Re: [PATCH] AFS filesystem for Linux (2/2)

From: David Howells (dhowells@cambridge.redhat.com)
Date: Mon Oct 07 2002 - 04:14:19 EST


> Last time I checked, yes. Callbacks should be sent only when the file is
> closed.

Sent by whom?

The client doesn't send callbacks. The server breaks all the callbacks on a
file whenever the contents or metadata of that file are changed. Closing has
nothing to do with it as far as the server is concerned (indeed, there is no
close).

> But local modification are per definition more up-to-date because you
> haven't closed the file yet. It is very much a problem of how you do your
> caching. I'm trying to tell you AFS has a well defined consistency model
> called session semantics. That directly influenzes every decision you make
> wrt. to caching and everything I've seen up until now shows me that you're
> simply implementing an NFS client that happens to speak to AFS servers.

I'm trying to follow the AFS architecture guide, without sacrificing too much
to cache coherency problems - which it sounds like Coda has... You've said it
requires user intervention (automated maybe) to fix up files for which the
cache has become inconsistent with respect to the server.

The difference is between Write-Back and Write-Through caching (to use h/w CPU
caching terminology). What I'm looking at doing is using Write-Through
caching, but I could make it configurable.

As I've said, Write-Back caching has more tricky security issues, particularly
when more than one user is changing a file on a client, given that the file
can't be "opened" with the server.

> Actually AFS is most definitely a stateful filesystem and as such has
> the concept of an open file.

Check the AFS fileserver API. There is no open call (and no close call). You
_can't_ "open" the file on the server. All you can do is fetch/store data or
metadata which gets you a short-term guarantee that you'll be told if what you
have is invalidated. (Admittedly, there are also calls for creating/destroying
various sorts of files, but they aren't pertinent to this discussion).

Thus, every time you access the file, your credentials have to be effectively
rechecked (the fileserver may cache granted permissions, but that's an
optimisation).

Furthermore, whilst the fileserver will inform you if the mode bits on a vnode
are changed, and probably when the ACL is changed on a directory, it won't
inform you when group ACEs of that ACL are changed in the protection
server.
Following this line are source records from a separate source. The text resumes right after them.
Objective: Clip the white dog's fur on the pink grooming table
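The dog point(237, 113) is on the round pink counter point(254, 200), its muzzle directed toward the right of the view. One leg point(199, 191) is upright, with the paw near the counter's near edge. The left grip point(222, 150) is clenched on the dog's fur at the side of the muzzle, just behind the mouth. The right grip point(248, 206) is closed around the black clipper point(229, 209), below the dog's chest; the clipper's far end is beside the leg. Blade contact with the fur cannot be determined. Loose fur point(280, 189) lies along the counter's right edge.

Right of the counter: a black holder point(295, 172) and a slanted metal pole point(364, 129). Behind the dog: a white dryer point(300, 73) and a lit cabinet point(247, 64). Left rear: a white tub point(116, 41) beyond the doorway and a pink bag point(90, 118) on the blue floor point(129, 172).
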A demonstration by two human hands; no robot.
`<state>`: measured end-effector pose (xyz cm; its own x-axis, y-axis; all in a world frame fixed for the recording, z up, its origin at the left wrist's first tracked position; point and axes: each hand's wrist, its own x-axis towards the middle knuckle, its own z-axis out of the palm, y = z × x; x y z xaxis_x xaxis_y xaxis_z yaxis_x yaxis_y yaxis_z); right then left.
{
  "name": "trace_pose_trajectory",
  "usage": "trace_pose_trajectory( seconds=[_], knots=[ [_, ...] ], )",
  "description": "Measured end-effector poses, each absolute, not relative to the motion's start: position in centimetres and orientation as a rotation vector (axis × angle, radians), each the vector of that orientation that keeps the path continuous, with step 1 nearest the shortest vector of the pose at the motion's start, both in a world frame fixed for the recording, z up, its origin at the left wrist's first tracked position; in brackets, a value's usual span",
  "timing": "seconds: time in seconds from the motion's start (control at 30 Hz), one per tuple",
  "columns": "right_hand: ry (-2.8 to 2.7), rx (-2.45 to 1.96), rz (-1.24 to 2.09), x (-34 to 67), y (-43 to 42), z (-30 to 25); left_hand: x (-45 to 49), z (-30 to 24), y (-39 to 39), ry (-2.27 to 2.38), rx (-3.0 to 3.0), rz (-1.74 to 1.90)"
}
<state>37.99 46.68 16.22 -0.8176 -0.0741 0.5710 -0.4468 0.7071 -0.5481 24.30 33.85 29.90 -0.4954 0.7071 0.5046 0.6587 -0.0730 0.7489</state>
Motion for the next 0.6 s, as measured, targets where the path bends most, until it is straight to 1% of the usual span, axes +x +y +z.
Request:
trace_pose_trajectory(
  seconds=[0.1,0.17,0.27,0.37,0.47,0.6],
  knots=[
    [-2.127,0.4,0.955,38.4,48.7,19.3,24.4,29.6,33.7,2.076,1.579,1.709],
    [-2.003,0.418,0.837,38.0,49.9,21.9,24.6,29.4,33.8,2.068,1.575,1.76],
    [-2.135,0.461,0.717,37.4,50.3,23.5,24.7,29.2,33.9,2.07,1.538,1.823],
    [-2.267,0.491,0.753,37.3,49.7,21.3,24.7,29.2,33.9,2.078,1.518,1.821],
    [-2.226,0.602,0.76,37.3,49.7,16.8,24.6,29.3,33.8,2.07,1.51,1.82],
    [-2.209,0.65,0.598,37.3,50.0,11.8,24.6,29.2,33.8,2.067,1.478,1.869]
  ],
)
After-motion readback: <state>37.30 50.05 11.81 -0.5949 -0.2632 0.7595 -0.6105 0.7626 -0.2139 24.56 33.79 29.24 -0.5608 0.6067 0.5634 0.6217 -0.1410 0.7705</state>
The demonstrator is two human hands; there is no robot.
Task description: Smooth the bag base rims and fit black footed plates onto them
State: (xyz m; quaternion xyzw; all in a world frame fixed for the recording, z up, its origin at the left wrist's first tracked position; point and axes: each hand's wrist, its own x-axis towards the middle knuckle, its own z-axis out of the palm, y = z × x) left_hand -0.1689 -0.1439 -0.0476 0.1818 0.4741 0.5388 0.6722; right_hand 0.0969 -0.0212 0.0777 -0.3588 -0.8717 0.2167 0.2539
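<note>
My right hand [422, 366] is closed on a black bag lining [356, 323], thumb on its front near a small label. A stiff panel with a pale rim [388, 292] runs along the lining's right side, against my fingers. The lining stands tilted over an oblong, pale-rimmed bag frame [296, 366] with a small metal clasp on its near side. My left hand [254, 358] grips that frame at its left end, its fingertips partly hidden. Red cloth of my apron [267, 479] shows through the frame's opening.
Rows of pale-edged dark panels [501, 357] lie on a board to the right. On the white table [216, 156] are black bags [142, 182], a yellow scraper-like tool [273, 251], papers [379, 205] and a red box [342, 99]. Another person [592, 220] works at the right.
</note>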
Therefore, the access rights granted to any particular set of
credentials may change without a client knowing about it - even if it still
holds a valid unbroken lease.

My point is that it can't be assumed that security details negotiated at
client-side open will still be valid come the first operation on that file.

> First of all, typical write-write sharing is extremely low, otherwise
> Coda wouldn't have even worked with it's optimistic replication and
> caching. Second of all permission changes are even rarer.
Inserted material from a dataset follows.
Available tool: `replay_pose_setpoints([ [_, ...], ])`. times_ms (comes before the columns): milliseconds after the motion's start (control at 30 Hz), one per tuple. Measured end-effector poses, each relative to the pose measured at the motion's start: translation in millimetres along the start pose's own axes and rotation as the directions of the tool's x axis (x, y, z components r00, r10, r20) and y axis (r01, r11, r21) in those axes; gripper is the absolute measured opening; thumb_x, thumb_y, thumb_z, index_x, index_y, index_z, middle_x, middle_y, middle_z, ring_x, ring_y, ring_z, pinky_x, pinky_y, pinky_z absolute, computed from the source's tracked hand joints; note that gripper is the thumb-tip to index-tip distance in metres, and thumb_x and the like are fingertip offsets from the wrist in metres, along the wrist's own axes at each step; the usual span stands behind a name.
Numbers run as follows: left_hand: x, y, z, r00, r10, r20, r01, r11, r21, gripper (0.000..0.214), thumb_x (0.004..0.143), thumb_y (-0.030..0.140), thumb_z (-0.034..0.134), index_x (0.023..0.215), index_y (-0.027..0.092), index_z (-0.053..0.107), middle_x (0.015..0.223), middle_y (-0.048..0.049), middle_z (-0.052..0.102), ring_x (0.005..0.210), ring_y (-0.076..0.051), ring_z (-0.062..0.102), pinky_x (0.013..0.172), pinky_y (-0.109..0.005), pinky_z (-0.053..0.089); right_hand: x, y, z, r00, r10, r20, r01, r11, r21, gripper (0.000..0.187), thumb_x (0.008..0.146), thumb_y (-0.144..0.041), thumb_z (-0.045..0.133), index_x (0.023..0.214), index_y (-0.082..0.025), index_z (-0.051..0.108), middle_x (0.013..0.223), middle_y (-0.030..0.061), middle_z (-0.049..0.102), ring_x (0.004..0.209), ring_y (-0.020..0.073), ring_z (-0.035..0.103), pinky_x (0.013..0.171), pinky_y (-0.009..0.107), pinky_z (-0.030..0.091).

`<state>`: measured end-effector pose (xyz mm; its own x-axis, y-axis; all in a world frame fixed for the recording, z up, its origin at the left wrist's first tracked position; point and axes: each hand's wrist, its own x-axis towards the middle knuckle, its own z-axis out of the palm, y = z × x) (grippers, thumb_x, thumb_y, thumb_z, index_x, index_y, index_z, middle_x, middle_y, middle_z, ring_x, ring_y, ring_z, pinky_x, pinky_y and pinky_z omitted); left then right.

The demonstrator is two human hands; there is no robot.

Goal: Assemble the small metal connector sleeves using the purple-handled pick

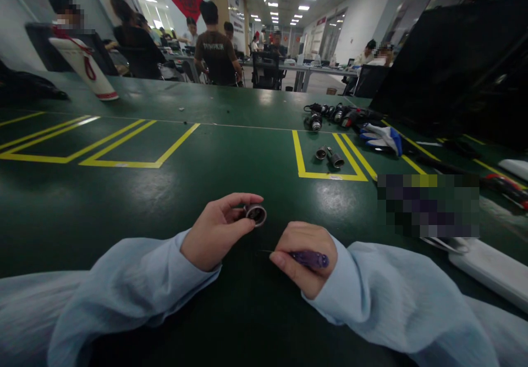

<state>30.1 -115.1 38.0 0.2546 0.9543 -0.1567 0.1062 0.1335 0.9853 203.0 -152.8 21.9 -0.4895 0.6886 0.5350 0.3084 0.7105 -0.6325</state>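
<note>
Between thumb and fingers, my left hand [220,226] grips a small round metal connector [256,214], its open end turned towards me and to the right. My right hand [307,254] is closed around a screwdriver with a dark purple handle [310,258]. The thin shaft points left, below the connector and apart from it. Two similar metal connector parts [335,159] lie further off, inside a yellow taped box [303,173] on the green table [231,163].
Black cables with metal connectors [315,121] are piled at the back right, beside a blue and white glove [381,137]. A white object [490,268] lies at the right. More yellow tape outlines [119,164] mark the left side. A white cylinder [88,70] stands at the far left; people sit beyond.
</note>
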Motion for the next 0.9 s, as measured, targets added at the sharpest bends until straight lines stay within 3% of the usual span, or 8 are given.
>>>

Rare isn't the same as impossible. If it can happen, it has to be considered
and has to be catered for.

> - We either succeed in writing the file when the person who lost access
> closed before the last writer who still had access. Big deal, he had
> access when he opened the file, and it is next to impossible to tell
> wheter his close arrived before or after the permission was taken away
> except when every operation is somehow given an absolute linear
> ordering in time. Generally too expensive on a distributed system
> with clients that may come and go as they please.

So someone else submits the now denied user's changes, thus allowing them to
bypass security... I'm not arguing that you're necessarily wrong. Some
compromise has to be made, and without being able to account to the server for
every one who has made a change to the data being submitted, and perform full
database style rollback and re-execute, the options are limited.
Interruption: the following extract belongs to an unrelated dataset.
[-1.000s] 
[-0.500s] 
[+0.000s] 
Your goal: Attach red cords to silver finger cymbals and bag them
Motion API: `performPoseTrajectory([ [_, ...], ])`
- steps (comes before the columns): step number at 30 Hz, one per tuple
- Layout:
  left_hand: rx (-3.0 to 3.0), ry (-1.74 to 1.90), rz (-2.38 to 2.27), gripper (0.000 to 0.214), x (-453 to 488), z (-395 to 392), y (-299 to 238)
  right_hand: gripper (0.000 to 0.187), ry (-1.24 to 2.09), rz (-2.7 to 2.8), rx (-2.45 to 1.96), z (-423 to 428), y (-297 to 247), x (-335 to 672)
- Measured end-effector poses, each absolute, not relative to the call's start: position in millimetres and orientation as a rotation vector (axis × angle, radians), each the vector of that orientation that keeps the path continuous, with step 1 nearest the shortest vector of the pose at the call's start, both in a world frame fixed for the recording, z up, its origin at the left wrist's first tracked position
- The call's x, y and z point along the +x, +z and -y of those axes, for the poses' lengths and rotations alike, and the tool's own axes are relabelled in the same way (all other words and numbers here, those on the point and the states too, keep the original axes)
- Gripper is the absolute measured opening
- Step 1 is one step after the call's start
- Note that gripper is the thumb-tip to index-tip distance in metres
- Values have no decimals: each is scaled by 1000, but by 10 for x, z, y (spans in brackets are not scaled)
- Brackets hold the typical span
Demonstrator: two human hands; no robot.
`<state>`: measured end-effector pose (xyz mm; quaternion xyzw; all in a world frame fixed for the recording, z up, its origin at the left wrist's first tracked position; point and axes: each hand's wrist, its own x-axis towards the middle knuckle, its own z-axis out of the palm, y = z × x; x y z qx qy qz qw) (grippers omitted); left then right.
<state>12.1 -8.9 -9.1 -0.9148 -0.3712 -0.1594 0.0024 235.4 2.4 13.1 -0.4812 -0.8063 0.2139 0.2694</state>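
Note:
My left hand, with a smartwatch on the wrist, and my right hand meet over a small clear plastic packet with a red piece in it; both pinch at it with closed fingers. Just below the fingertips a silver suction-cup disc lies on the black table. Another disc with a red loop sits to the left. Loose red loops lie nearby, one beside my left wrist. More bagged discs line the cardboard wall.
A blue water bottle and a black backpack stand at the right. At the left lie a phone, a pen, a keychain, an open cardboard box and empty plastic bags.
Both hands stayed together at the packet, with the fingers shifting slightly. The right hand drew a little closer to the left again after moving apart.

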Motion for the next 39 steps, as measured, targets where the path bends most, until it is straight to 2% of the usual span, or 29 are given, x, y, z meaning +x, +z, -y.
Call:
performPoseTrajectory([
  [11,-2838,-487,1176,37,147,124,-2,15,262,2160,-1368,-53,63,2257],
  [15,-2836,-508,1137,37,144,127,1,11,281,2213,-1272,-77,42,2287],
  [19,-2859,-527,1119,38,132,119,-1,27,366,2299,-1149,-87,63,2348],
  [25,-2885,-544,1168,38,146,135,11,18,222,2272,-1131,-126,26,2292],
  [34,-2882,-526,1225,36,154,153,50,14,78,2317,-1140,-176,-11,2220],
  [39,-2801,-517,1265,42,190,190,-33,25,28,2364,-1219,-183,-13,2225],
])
> - Or the person who lost access is the last one to close the file and
> trigger the writeback. In this case the servers will deny the write
> operation and the client will declare a conflict on that object and
> switch to disconnected mode. Someone who has write permission can
> repair the conflict.

This is not an option I can use.

> Actually, for any unmodified data there is only one copy. Once it is
> modified there are two (the dirty page and the logged change), why would
> there be a third, I don't care about the copy in the backing file...

You listed three (not including RAM): swap, logfile, underlying file.

> It has the advantage that even if you pull the powercord, we can still
> recover the last consistent set of metadata and from that validate both the
> data in the cache files, and revalidate everything against the servers,
> which we already need for the disconnected operation.

Does your cache run in synchronous mode with respect to the disc?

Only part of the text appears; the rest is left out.